Phone records show that on each occasion the attackers made the journey from Amsterdam to lie in wait, suggesting that they were sure of their target.
It was Ali Motamed's widow who told police that her husband was concealing a secret past, according to Paul Vugts.
In 1981, a bomb killed 73 people at the Islamic Republic Party headquarters in Tehran. Among the dead was second-in-command to Iran's then-Supreme Leader Ayatollah Ruhollah Khomeini.
Chants for revenge went up as the bodies were recovered from the debris. A young man, Mohammad Reza Kolahi Samadi, was accused of the attack and disappeared. He was sentenced to death in absentia.
Ali Motamed's widow, Mr Vugts says, told police that her husband was in fact Mohammad Reza Kolahi. He had told her so in 2000, when Iranian media circulated old pictures of him, confirming that authorities were still actively looking for him.
"He always told his son he would tell him the whole story once the son became 18, but that never happened," Mr Vugts says. "The most logical [explanation] is that the secret service of Iran caught up with him," says Mr Vugts.
The reporter used his underworld contacts to try to join up the dots. "The weird thing is, the ones accused of shooting [Ali Motamed] are just regular Amsterdam guys from the streets."
In the past, Mr Vugts says, Iran has used the militant group Hezbollah to assassinate people. Mr Vugts' sources think Hezbollah recruited criminals from Dutch drug scene to carry out this killing.
"Iran doesn't want to put the fingerprint on this assassination," he posits.
The chairman of the local conservative liberal party (VVD), Ulysse Ellian, has asked the Dutch government to investigate reports that Ali Motamed was actually Mohammad Reza Kolahi Samadi and the victim of an Iranian state-sponsored assassination.
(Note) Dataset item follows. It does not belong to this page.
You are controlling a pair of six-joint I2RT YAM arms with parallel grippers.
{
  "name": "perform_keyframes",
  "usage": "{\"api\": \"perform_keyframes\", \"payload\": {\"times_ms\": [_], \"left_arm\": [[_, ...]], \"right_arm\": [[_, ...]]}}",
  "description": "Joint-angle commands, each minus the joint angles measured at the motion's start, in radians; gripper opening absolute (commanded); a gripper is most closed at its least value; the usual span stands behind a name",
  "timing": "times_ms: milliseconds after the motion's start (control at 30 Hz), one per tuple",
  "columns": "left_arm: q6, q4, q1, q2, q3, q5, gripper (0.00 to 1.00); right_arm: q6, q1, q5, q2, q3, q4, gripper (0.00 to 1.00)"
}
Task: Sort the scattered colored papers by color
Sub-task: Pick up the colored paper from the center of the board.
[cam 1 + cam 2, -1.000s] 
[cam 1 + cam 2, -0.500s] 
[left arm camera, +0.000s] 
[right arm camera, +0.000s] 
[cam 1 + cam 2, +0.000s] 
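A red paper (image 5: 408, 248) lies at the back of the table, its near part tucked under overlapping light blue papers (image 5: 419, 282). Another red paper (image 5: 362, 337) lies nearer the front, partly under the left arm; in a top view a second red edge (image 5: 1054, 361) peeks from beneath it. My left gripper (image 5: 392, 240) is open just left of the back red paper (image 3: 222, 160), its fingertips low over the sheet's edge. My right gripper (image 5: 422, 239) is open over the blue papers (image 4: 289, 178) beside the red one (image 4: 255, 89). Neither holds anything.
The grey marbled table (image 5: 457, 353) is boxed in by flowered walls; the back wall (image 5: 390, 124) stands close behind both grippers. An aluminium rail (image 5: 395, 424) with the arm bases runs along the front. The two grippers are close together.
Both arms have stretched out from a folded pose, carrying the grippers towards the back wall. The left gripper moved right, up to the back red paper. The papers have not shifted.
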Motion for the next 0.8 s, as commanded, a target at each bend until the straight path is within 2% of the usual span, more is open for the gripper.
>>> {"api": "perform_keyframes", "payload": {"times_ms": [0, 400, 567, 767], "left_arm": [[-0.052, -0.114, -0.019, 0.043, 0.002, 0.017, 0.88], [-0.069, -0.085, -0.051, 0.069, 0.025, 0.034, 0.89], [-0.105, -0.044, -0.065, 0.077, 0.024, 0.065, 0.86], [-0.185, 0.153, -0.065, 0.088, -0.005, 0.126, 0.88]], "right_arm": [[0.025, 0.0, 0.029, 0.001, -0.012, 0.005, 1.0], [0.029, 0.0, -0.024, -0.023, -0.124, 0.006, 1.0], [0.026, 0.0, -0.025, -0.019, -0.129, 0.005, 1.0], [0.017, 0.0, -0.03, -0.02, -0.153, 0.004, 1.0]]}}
Mr Ellian is of Iranian descent. His father opposed the regime and fled Iran when Mr Elian was 15 years old. He speaks slowly, conscious his words will quickly spread back to Tehran.
"This is not something that happens every day. Only the mere fact of the suspicion of state involvement... gives reason for concern.
"I fear it will be difficult to prove who he was but what I want to know is what are we going to tell all the people who witnessed this assassination in their neighbourhood and we have no answer. Neither the Netherlands nor Iran are confirming his identity. Maybe we will never know," he says.
Approaching the iron gates of the Iranian embassy in The Hague, I was greeted by a glare from a police officer in his security cabin.
A public information officer who came outside to meet me says he recognises the name Reza Kolahi but explains he is not authorised to speak on behalf of the Iranian government in this case.
He later responds by email - no-one at the embassy is able to talk about it.
A spokesman for the Dutch prosecution service told the BBC: "We have two men in custody who are suspected of being involved in the death. The investigation has not led to any signs of involvement of Iranian authorities."
In the meantime police have offered a 10,000-euro reward (£8,800; $11,600) to anyone who can "complete the puzzle" - a sign that this murder mystery is far from solved.